2011-03-13 Thread Bob Bruninga
Toyo san,

A few more ideas.  It is easy to manually estimate ISS pass times every day 
once you have heard a pass.  
See: http://aprs.org/MobileLEOtracking.html

1) ISS over Japan today is between about 0830 to 1830 JST.

2) When you hear the first pass, then you will have additional passes every 91 
minutes or so that day.

3) Each day a given GOOD pass is 23 minutes later.

4) But overall-long-term pattern is moving earlier every other day by 51 
minutes.

5) So in one week from now, the time window will be 0600 to 1600

6)  The pass pattern is about the same.  First 2 passes peak to the SE, then 
NW.  Then a low northern pass, then the last two passes are NE and then SW.

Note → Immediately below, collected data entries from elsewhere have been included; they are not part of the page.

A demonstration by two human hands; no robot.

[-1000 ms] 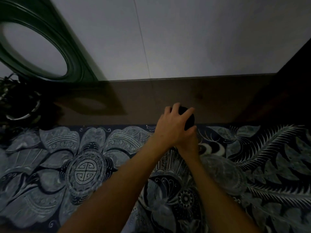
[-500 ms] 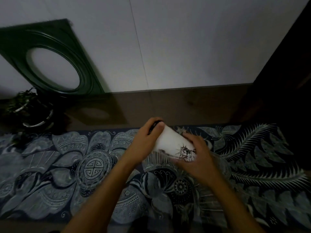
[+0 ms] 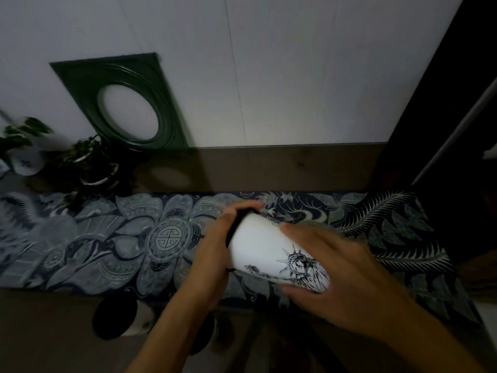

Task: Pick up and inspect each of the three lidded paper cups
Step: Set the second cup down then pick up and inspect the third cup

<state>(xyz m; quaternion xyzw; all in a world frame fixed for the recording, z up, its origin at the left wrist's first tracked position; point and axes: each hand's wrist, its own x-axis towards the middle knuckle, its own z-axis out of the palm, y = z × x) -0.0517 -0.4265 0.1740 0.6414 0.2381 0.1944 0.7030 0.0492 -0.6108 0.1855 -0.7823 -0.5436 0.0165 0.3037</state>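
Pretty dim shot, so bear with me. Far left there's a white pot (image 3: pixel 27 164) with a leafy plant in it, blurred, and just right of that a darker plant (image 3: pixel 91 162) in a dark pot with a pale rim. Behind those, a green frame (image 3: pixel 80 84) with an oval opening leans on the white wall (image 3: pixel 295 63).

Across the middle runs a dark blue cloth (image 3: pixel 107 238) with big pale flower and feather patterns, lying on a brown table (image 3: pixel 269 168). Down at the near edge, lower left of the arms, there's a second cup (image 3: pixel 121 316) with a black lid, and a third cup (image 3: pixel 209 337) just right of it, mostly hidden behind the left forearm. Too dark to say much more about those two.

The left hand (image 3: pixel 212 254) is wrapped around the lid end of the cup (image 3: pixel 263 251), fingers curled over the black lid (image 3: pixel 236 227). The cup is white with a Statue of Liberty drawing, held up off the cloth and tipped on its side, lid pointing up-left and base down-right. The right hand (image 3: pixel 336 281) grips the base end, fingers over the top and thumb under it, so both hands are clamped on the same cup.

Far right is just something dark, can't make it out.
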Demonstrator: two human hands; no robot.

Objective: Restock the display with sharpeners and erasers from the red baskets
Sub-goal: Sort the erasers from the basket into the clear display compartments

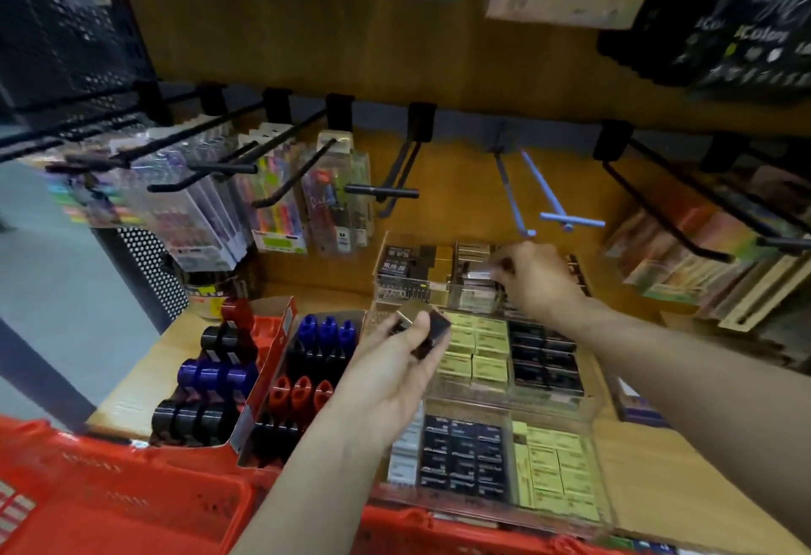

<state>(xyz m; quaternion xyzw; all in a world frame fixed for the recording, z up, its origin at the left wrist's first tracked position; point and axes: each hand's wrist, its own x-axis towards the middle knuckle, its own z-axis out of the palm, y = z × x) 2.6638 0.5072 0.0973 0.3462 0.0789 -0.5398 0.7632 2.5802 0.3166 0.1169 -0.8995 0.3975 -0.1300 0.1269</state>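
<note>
My left hand [401, 363] holds a small stack of boxed erasers [423, 326], dark and beige, above the clear acrylic display [597, 418]. My right hand [537, 280] reaches into the display's back tier and pinches one pale eraser [478, 273] among the rows there. The middle and front tiers hold rows of yellow erasers [476, 350] and black erasers [544, 355]. Left of the display, red cardboard trays [281, 330] hold blue, red and black sharpeners [327, 333]. A red basket [131, 506] lies along the bottom edge, under my left forearm.
Black peg hooks [382, 191] and blue hooks [548, 199] jut out from the wooden back panel above the display. Pen packs [281, 199] hang at the left. Notebooks [684, 256] lean at the right. A black perforated rack [149, 265] stands at the left.
</note>
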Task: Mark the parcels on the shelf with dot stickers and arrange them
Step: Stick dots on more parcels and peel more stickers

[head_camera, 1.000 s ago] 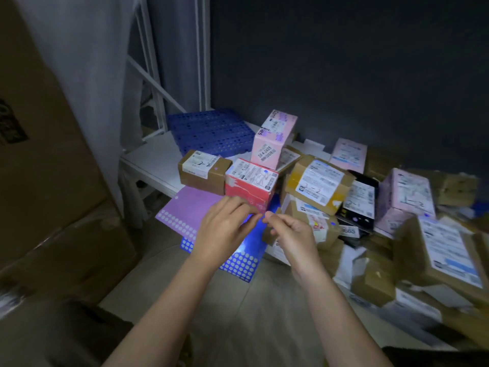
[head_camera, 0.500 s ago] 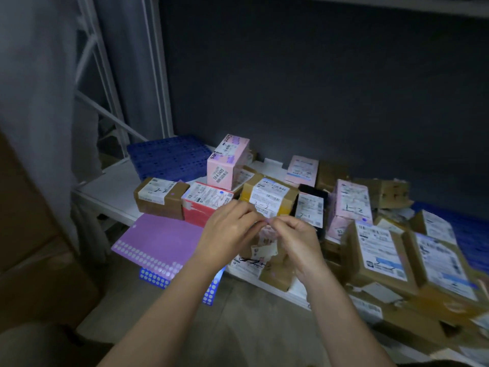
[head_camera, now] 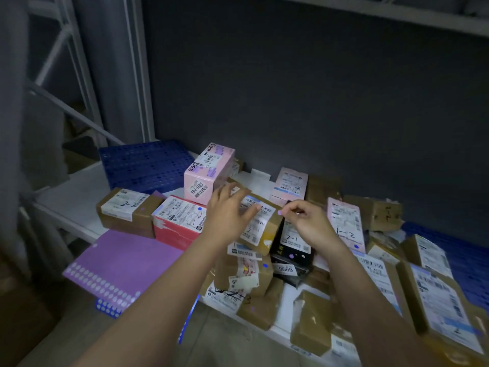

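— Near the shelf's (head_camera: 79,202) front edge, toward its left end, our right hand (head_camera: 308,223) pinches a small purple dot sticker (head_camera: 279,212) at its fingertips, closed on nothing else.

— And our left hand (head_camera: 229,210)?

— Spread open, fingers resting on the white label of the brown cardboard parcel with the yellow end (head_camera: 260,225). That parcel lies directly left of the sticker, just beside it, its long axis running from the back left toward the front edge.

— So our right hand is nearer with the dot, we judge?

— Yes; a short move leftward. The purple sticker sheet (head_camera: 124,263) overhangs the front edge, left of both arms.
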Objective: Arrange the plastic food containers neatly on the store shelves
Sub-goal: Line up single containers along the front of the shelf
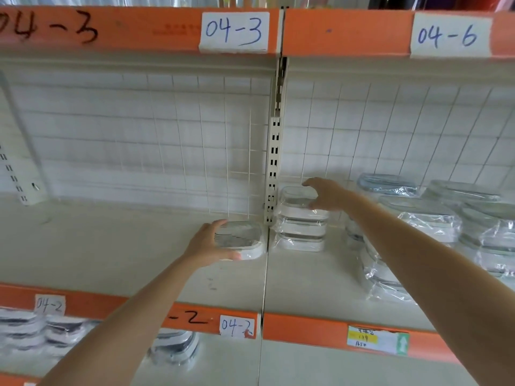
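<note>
A single clear-lidded white container [245,239] lies on the left shelf bay [111,246], close to the centre post. My left hand [209,245] grips its near-left side, thumb along the front edge. Just right of the post stands a stack of three wrapped containers [302,231]. My right hand [326,195] is closed over the right end of the top one. More wrapped containers [434,218] are piled loosely further right, partly hidden by my right forearm.
A slotted upright post [274,162] divides the two bays, with wire grid backing behind. An orange shelf edge [306,327] runs along the front with paper labels. Below, the lower shelf holds more container stacks [172,349]. An orange upper shelf hangs overhead.
</note>
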The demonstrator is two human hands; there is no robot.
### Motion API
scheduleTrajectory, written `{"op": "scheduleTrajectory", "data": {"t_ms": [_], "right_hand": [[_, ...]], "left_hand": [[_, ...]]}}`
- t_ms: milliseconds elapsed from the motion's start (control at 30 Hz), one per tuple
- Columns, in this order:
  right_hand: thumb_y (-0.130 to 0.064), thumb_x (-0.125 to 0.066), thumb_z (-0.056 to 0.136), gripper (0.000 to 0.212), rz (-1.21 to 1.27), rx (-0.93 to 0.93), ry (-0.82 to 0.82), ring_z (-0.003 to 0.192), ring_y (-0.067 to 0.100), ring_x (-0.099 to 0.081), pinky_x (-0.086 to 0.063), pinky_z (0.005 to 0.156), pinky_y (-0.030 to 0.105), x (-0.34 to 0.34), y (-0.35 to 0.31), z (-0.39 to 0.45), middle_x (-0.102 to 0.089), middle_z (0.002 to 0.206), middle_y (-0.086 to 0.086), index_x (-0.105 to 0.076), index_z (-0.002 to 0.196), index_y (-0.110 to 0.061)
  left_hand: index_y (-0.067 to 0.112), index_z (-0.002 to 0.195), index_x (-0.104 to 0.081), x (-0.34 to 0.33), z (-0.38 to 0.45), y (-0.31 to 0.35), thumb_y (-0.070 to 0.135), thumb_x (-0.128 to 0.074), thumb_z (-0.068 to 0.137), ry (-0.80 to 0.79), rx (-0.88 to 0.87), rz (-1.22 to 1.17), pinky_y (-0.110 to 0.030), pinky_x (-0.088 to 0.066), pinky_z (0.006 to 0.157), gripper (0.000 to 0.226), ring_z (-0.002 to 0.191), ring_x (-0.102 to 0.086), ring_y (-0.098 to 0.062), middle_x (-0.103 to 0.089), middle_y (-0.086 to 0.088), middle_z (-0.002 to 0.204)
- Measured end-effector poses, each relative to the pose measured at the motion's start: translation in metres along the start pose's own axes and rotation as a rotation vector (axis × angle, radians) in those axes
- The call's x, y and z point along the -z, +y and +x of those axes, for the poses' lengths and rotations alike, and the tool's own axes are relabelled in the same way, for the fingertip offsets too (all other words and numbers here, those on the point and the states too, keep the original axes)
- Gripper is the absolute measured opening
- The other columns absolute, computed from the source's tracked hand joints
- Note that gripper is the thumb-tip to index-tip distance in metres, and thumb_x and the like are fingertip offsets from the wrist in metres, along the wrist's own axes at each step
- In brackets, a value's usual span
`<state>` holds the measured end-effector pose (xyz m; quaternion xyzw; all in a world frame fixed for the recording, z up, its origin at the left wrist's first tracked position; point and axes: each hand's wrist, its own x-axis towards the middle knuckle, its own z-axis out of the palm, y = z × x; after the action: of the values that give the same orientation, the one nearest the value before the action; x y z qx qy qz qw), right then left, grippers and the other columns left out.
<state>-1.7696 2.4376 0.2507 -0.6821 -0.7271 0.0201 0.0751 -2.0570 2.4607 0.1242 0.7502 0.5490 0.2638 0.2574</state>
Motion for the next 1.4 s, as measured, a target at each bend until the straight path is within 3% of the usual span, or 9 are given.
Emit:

You can get EXACT pass times from http://heavens-above.com and select a city.  
However, this web page does not show the 1 or 2 low passes each day below 10 
degrees elevation. 

The problem with using the ISS digipeater is that the survivors in the 
devistated area do not know the frequency (145.825).  One way to solve this is 
to look for opportunity for someone to take a portable digipeater on an 
airplane over devistated area.  The new TH-D72 HT can digipeat now!  So have 
someone with a D72 catch a ride in an aircraft one day.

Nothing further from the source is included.